• **Problem to solve**
Only the lines from the top of the data through the one with "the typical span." are to be written out, each exactly as it stands.

• **Data**
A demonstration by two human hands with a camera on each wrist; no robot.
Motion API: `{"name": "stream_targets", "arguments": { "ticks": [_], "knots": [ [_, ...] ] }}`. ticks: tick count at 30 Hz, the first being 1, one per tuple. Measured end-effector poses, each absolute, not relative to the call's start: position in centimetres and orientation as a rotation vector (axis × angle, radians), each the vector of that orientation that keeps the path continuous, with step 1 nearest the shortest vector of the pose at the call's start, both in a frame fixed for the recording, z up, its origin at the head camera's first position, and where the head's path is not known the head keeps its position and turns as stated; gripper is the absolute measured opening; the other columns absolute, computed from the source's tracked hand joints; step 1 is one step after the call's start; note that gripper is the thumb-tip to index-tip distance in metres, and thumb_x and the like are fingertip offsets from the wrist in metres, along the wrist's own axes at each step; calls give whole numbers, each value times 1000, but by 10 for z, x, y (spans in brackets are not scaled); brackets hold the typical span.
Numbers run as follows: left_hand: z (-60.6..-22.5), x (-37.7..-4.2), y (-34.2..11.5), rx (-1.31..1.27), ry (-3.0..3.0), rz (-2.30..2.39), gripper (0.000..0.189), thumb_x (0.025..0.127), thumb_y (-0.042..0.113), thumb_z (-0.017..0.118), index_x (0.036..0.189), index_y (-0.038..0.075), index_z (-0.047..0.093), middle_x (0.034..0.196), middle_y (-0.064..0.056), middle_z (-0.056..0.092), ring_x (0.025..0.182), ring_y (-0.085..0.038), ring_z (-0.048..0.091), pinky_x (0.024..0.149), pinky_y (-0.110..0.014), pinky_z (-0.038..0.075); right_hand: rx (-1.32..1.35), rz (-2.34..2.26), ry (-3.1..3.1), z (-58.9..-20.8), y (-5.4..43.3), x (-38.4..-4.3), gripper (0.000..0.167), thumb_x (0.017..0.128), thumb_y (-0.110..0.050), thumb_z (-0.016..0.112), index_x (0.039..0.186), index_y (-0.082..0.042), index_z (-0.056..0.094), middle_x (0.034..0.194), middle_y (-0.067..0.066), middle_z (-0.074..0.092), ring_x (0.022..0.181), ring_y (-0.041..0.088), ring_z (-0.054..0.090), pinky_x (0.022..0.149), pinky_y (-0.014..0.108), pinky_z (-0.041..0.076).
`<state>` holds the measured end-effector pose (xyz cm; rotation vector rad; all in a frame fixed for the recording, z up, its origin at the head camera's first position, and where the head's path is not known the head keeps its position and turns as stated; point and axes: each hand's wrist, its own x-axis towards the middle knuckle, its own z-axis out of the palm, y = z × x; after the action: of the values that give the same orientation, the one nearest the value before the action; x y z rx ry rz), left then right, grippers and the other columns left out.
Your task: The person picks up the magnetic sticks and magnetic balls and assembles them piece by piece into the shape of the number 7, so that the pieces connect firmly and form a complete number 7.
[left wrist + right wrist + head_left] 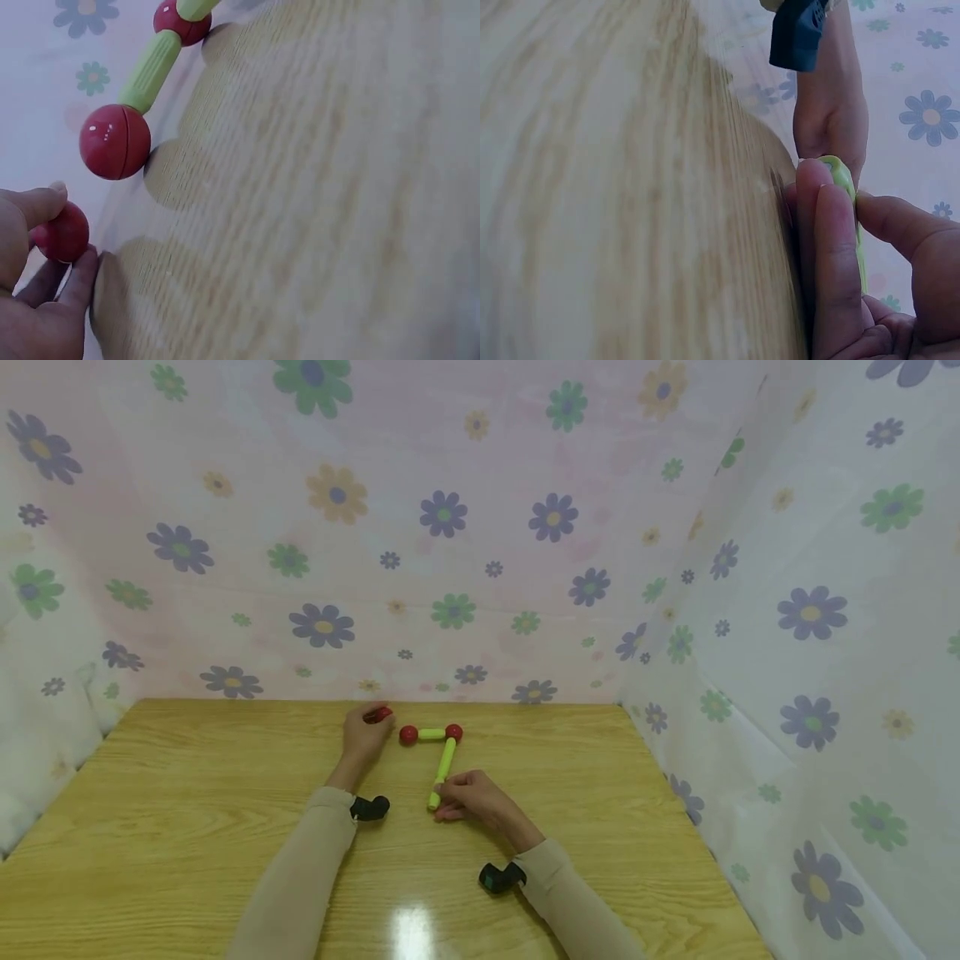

• **Result of this task**
A demonstration by two human hands with a camera on each wrist; no robot.
Motion API: `{"name": "stream_targets", "arguments": { "ticks": [_], "knots": [ [_, ...] ] }}`. ticks: tick count at 30 Hz, the first being 1, one per tuple. Measured end-effector poses, each absolute, not relative to the call's start: position in centimetres and orientation as a rotation vector (axis × angle, radians), each the vector of that orientation that keeps the path continuous, with step 1 nearest the shortest vector of the pose at the call's start, both in a frame fixed for the recording, z up, its origin at the head camera's first position, and where the head's path is not known the head keeps its position and turns as stated; gripper is the absolute measured opening; the other columns absolute, computed from the source's tracked hand joints; step 1 is one step after the call's start; note that gripper is the thumb-tip to index-tip distance in metres, and thumb_x and the like are fingertip offsets from the wrist in metres, along the wrist's own axes at each step; calls give whole numbers, each value times 1000, but by 10 for z, x, y (spans in brackets are not scaled); brackets hold the typical span.

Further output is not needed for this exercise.